Given the state of the financial services market worldwide, the regulations governing investments in banking institutions have recently attracted the attention of a much broader audience. Unlike in the United States, in Russia there is no “source of strength” principle that effectively makes a bank’s significant shareholders guarantors of bank losses. Accordingly, private equity and other investors have been active in the Russian market for some time now. Nonetheless, in addition to the challenges posed by ordinary commercial investments in Russia, there are regulatory hurdles investors need to understand before investing in Russia’s financial sector. This Quick Reference Guide highlights the key triggers and concepts associated with obtaining governmental approvals to invest in banks and other credit organizations in Russia.
Acquisitions of significant assets, material equity positions (direct or indirect) and control positions in “credit organizations” (e.g., banks, insurance companies, stock or currency exchanges, management companies or specialized depositaries of investment and pension funds and certain types of leasing companies) may require notification or prior approval of the Central Bank of the Russian Federation (Central Bank) or the Federal Antimonopoly Service of the Russian Federation (FAS).
Central Bank Preapproval and Notification
According to Federal Law No. 86-F3, “On the Central Bank of the Russian Federation,” dated 10 July 2002, as amended (the Central Bank Law), the acquisition or receipt in trust by a person (natural or legal) or a group of persons of shares or membership interests representing more than 1 percent of the voting shares or membership interests of a credit organization requires notification of the Central Bank. Notifications of acquisitions of more than 1 percent and less than 20 percent of the share capital of a credit organization must be made within 30 days of the acquisition of such shares.

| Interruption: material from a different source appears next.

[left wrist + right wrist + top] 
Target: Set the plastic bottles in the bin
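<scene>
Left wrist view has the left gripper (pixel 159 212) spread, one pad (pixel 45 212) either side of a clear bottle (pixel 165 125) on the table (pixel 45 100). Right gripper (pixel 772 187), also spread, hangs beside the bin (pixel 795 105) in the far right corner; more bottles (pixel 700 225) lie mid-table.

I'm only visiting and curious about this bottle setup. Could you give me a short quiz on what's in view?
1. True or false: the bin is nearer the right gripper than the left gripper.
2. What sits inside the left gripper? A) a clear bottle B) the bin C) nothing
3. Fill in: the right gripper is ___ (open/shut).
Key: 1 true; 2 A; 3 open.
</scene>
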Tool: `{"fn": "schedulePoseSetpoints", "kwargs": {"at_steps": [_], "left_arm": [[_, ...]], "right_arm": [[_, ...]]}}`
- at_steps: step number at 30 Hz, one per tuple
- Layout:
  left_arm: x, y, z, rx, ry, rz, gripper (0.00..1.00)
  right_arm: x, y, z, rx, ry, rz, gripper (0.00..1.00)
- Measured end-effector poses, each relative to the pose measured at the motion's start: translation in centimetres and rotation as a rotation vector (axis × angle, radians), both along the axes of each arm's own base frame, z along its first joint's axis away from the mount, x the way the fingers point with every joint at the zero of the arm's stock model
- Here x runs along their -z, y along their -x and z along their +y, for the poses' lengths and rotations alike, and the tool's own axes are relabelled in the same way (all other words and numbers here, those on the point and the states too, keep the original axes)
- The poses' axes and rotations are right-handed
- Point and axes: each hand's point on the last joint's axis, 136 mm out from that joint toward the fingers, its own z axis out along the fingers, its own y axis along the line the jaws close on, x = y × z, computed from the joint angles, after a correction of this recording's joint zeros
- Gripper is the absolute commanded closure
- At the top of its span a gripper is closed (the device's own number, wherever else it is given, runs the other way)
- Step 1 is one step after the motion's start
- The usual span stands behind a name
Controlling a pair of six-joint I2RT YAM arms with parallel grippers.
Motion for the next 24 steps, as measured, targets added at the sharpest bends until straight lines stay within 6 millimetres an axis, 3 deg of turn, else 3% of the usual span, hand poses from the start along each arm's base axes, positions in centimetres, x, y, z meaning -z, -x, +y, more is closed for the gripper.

Prior consent of the Central Bank must be obtained for acquisitions of more than 20 percent of the voting shares of joint stock companies, and thereafter for any additional acquisitions, if as a result of such subsequent acquisition the acquiring entity’s ownership exceeds 25, 50 or 75 percent or equals 100 percent of the voting shares. If the bank is organized as a limited liability company the triggering thresholds are 20, 33.3, 50, 66.6 and 100 percent of the membership interests. Thus, an acquirer that previously received approval to acquire 25 percent of the voting shares of a credit institution can thereafter acquire additional shares from time to time without receiving additional Central Bank approval, provided it does not acquire more than 50 percent of the voting shares, unless the Central Bank sets a lower threshold in its original consent to the acquisition.
Approval is also required if the Central Bank previously approved an acquisition of a defined threshold and the acquirer wants to exceed that threshold or the putative acquirer fails to conclude an approved transaction prior to expiration of the Central Bank’s approval. Approvals are valid for one year from the date of their issue by the Central Bank.
The Central Bank has 30 days to approve, deny or request supplemental information after receiving a petition for approval to acquire shares of a credit organization.
In evaluating whether one of the enumerated triggering ownership thresholds has been exceeded, the Central Bank looks at not only individual entities but also groups of persons (as that concept is defined and interpreted under the Competition Law [see below]).
In addition to direct acquisitions of shares, the Central Bank’s notice and approval requirements may be triggered by indirect transfers that influence control, such as the acquisition of majority stakes in entities with the power to exert significant influence over a credit organization. Moreover, while it is unclear if approval is required to acquire such rights, it is clear that such rights may not be exercised without receiving Central Bank approval if the applicable thresholds are triggered. Accordingly it is highly recommended that prior approval be sought in connection with the acquisition of convertible notes, options, warrants or similar rights. Otherwise, those rights ultimately may prove to be unenforceable.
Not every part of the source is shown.